“Un teatro dell’onirico animato da guizzi di allegria surreale” dal Corriere della Sera del 17\9\14

17 settembre 2014 di: Silvia Vegetti Finzi

“…Nella lingua ebraica le parole «rosso», «uomo» e «terra» hanno la stessa radice che significa «sangue». Un’appartenenza profonda, che alimenta l’immaginazione creativa di Chagall estendendola, al di là dell’intimismo romantico, alla cultura e alla storia. Nonostante la sua vita, durata quasi un secolo (1887-1985), abbia attraversato un periodo storico travagliato dall’antisemitismo, da due guerre mondiali, dalla rivoluzione russa, dalla persecuzione nazista e dall’esilio, non gli verrà mai meno la speranza, la passione in una utopia innovatrice.
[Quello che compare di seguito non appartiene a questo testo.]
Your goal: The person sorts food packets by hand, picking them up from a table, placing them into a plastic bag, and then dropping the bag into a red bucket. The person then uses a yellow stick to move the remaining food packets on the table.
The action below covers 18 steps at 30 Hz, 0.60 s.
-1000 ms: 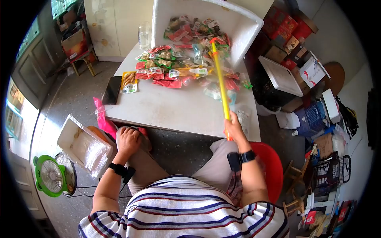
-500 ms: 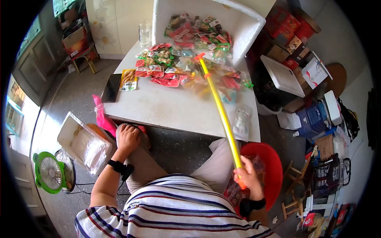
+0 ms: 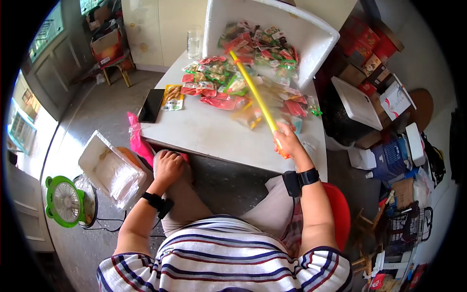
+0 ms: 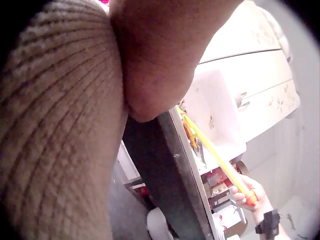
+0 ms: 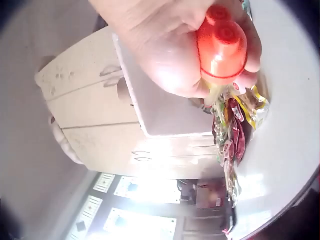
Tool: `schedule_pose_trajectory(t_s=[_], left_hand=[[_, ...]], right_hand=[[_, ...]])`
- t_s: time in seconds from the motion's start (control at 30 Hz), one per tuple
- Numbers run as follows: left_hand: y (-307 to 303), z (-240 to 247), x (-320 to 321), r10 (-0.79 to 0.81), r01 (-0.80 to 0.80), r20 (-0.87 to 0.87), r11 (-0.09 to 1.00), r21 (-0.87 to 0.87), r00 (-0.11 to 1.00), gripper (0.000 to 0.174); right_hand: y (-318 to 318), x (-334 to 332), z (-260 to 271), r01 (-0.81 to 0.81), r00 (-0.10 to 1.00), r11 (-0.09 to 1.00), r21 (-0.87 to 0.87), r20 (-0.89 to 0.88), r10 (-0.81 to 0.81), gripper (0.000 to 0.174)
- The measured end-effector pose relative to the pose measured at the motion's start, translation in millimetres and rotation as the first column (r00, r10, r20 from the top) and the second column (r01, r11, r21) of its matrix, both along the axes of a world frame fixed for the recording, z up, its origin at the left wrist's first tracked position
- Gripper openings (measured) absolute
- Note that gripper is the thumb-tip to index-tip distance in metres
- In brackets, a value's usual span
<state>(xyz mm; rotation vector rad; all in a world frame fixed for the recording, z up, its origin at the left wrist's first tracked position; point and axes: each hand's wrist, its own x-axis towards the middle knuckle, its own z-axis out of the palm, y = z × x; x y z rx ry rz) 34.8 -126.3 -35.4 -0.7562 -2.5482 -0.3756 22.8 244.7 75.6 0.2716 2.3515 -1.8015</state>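
My right hand [image 3: 288, 139] grips the lower end of a long yellow stick [image 3: 255, 92] above the table's right front part. In the right wrist view, the stick's rounded orange end cap [image 5: 222, 50] shows within the curled fingers. Its blurred orange far end [image 3: 228, 47] overlaps the packets at the foam box opening. Red, green and clear snack packets [image 3: 219, 101] lie in front of the box, and a yellowish packet [image 3: 250, 117] is blurred nearest me. Inside the tipped white foam box [image 3: 314, 41] is a heap of more packets [image 3: 272, 41]. My left hand [image 3: 169, 168] rests on my left knee.
A phone [image 3: 152, 105], a yellow snack packet [image 3: 172, 97] and a drinking glass [image 3: 193, 44] stand or lie on the table's left. Beside my right leg is a red bucket [image 3: 340, 209]. Left of me are a foam box [image 3: 95, 151] and a green fan [image 3: 64, 200].
The stick was drawn back towards my body half a second ago, and now my right hand has pushed it forward to the box. Loose packets in front have shifted. My left hand stays put.
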Motion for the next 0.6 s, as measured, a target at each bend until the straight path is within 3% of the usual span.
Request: schedule_pose_trajectory(t_s=[0.33, 0.5, 0.6], left_hand=[[3, 4, 0, 0.028, -0.029, 0.053, 1.000, 0.004, 0.998, 0.009], [3, 1, -1, 0.012, -0.011, -0.038, 1.000, 0.023, 0.999, 0.012], [3, 1, -1, 0.012, -0.011, -0.001, 1.000, 0.026, 1.000, 0.012]], right_hand=[[18, 123, -13, -0.144, 0.989, 0.968, 0.205, 0.062, 0.134, 0.048], [12, 182, 3, -0.100, 0.992, 0.995, 0.010, 0.078, 0.099, 0.047], [15, 190, 14, -0.055, 0.996, 0.996, -0.076, 0.063, 0.060, 0.047]])
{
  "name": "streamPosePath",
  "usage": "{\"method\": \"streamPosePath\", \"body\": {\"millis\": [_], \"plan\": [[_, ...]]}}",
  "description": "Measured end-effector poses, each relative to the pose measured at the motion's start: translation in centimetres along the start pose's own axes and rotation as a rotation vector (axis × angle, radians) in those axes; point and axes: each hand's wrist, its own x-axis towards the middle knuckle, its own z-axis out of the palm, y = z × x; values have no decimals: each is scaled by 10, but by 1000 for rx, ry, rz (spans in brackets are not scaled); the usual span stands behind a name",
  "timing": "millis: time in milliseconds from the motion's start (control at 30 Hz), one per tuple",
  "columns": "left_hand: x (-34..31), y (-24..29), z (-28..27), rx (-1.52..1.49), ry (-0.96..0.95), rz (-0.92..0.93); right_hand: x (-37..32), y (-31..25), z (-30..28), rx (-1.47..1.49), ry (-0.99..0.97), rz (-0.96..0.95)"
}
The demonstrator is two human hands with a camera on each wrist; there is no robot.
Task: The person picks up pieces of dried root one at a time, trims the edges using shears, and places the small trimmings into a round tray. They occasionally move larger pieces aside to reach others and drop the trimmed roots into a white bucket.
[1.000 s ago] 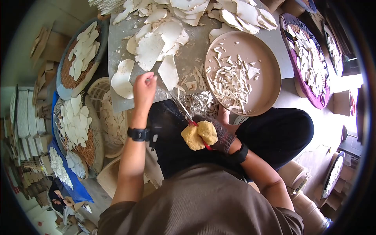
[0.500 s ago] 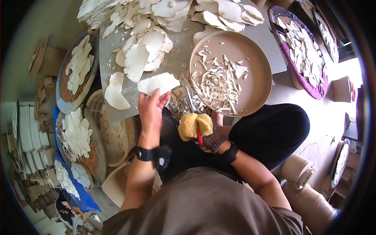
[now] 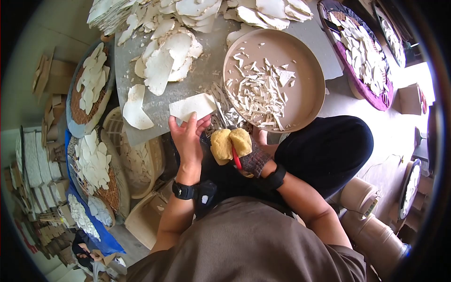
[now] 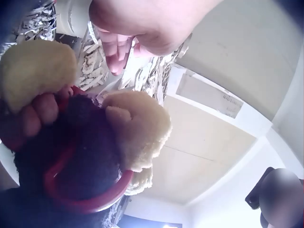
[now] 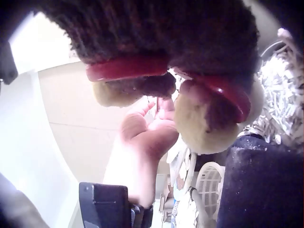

Non sempre i temi che egli affronta sono rassicuranti ma spesso li anima un guizzo di surreale allegria, come a confermare l’asserzione di Freud: «L’ebreo è per la gioia e la gioia è per l’ebreo» . Nel complesso la sua opera trasmette una visione positiva della vita e del mondo ove l’amore sopravvive alla morte e la storia, che si radica nelle vicende bibliche (da lui splendidamente illustrate), persegue un imperscrutabile disegno divino, che opera fuori e dentro di noi. Scrive: «Si deve lavorare sul quadro pensando che qualcosa della nostra anima entrerà a farne parte e gli darà sostanza. Un quadro deve fiorire come qualcosa di vivo. Deve affermare qualcosa d’inafferrabile: il fascino e il profondo significato di quello che ci sta a cuore». Un programma che vale tanto per Chagall quanto per noi, chiamati a recepire un’eredità artistica tra le più alte, coinvolgenti ed enigmatiche dell’intera storia dell’arte.”